WHAT NEEDS TO BE DONE —
For the listing below, output exactly the lines from the line with "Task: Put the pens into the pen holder" up to and including the line with "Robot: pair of", and no other lines.

::::

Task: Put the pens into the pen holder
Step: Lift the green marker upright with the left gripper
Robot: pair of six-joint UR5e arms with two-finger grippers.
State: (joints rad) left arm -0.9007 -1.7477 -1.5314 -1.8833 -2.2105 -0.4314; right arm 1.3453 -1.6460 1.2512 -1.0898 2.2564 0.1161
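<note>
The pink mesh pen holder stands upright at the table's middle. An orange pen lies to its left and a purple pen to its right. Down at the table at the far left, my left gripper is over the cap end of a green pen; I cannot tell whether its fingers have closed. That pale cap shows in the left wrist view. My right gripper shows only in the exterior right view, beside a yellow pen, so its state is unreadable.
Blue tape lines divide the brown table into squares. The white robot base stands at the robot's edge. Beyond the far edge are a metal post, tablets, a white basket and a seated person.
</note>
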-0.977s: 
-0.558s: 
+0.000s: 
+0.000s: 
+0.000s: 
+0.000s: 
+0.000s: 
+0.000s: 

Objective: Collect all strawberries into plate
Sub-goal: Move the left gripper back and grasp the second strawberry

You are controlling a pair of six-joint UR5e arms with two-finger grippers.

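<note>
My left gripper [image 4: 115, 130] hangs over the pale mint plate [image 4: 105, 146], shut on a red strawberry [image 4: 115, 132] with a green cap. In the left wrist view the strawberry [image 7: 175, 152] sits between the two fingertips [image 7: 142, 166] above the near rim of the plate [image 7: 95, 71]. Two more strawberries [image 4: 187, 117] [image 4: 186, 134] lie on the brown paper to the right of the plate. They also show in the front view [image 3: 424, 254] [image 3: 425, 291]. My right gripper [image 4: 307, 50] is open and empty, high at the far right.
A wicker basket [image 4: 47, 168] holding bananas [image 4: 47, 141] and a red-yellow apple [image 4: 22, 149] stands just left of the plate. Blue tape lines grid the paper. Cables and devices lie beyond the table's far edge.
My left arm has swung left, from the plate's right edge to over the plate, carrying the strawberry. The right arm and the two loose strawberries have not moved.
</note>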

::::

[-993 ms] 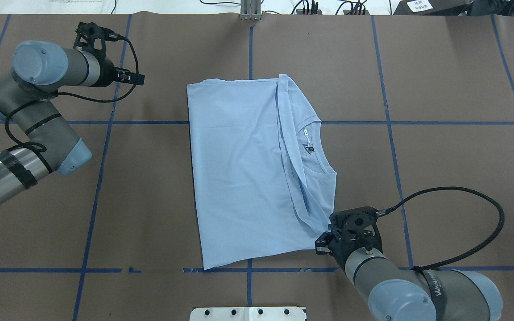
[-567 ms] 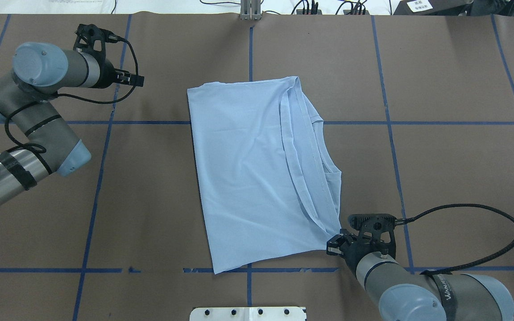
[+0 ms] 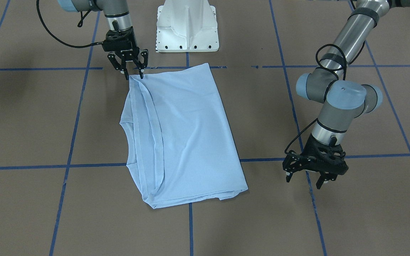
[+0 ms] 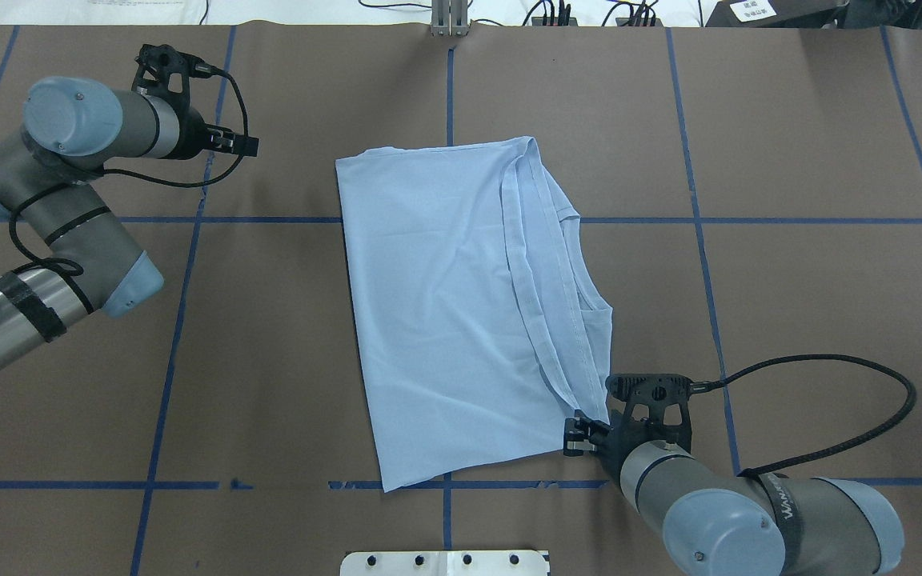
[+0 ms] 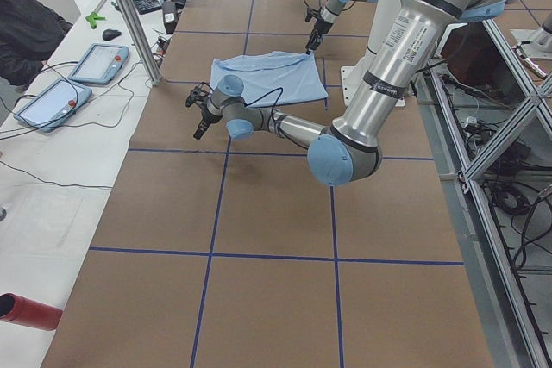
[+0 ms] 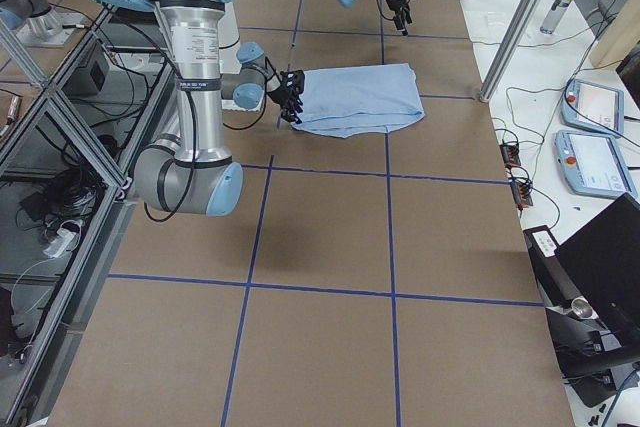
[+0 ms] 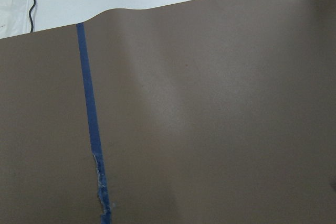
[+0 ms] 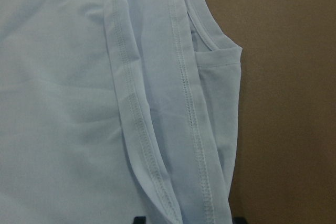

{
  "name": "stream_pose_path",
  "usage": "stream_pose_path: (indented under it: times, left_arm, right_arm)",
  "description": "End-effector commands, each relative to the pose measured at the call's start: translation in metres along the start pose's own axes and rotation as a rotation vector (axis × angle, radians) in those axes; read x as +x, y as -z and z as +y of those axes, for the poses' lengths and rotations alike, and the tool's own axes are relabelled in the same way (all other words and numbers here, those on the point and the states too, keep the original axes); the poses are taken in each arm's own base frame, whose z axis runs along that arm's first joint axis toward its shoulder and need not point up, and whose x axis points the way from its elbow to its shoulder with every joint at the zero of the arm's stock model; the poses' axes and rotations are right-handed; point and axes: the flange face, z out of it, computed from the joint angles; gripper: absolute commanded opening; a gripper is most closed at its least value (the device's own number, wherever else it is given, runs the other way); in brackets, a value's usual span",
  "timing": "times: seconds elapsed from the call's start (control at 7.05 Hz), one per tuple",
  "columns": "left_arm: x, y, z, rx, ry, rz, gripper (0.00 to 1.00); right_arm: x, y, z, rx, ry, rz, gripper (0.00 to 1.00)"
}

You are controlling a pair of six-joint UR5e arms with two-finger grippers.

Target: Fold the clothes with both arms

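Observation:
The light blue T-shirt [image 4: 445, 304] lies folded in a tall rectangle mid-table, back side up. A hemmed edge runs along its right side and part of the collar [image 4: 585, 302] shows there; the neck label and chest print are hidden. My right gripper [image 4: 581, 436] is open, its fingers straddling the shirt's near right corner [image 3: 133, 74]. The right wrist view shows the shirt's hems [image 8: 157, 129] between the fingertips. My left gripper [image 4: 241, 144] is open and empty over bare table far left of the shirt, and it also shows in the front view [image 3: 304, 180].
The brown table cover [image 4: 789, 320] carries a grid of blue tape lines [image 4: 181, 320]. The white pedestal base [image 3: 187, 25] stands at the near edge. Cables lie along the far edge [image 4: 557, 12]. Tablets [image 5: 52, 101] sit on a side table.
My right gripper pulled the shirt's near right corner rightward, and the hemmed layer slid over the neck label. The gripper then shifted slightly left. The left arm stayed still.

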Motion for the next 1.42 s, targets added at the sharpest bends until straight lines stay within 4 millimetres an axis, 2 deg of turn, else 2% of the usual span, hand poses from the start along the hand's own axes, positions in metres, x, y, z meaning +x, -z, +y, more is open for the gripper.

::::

EXERCISE RESPONSE —
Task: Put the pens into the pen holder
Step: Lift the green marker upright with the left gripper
Robot: pair of six-joint UR5e arms with two-finger grippers.

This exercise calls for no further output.